Monday, November 22, 2021

Finding an element with nonadaptive questions

Suppose you have a non-empty subset S of {1,...N} and want to find an element of S. You can ask arbitrary questions of the form "Does S contain an element in A?" for some A a subset of {1,...N}. How many questions do you need?

Of course you can use binary search, using questions of the form "is there number greater than m in S?". This takes log N questions and it's easy to show that's tight.

What if you have to ask all the questions ahead of time before you get any of the answers? Now binary search won't work. If |S|=1 you can ask "is there a number in S whose ith bit is one?" That also takes log N questions.

For arbitrary S the situation is trickier. With randomness you still don't need too many questions. Mulmuley, Vazirani and Vazirani's isolating lemma works as follows: For each i <= log N, pick a random weight wi between 1 and 2 log N. For each element m in S, let the weight of m be the sum of the weights of the bits of m that are 1. With probability at least 1/2 there will be an m with an unique minimum weight. There's a cool proof of an isolating lemma by Noam Ta-Shma.

Once you have this lemma, you can ask questions of the form "Given a list of wi's and a value v, is there an m in S of weight v whose jth bit is 1?" Choosing wi and v at random you have a 1/O(log N) chance of a single m whose weight is v, and trying all j will give you a witness.

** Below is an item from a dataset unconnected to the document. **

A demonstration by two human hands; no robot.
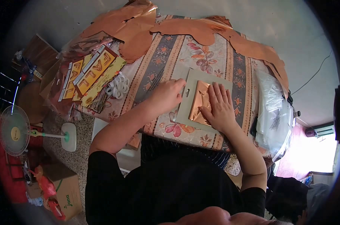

Randomness is required. The X-search problem described by Karp, Upfal and Wigderson shows that any deterministic procedure requires essentially N queries.

This all came up because Bill had some colleagues looking a similar problems testing machines for errors.

I've been interested in the related question of finding satisfying assignments using non-adaptive NP queries. The results are similar to the above. In particular, you can randomly find a satisfying assignment with high probability using a polynomial number of non-adaptive NP queries. It follows from the techniques above, and even earlier papers, but I haven't been able to track down a reference for the first paper to do so.

1. The interplay resulting from what the questioner is allowed to ask can also be interesting. For example, if the goal is to guess a password or the hash of the password to enter a system, then powerful questions targeting single or a small group of bits are not available. Interestingly, in that cryptographic setting, the *expected* number of questions required even for the optimal sequence of atomic queries of X to discover an unknown random quantity X is related to the Renyi entropy, specifically the Renyi entropy of order 1/2, instead of the Shannon entropy where arbitrary queries can be made. See

https://crypto.stackexchange.com/questions/40286/entropy-requirements-for-encryption/40292#40292

2. For this specific question I think there is another way to isolate: You consider {1,...,N} to be the set of vectors over {0,1}^k (where k=log N), take uniformly random linear equations and ask "Does S contain a solution of l1,...,li". With constant probability, if i is the smallest iteration for which you get "No", you will have a single member of S that solves l1,...,li-1.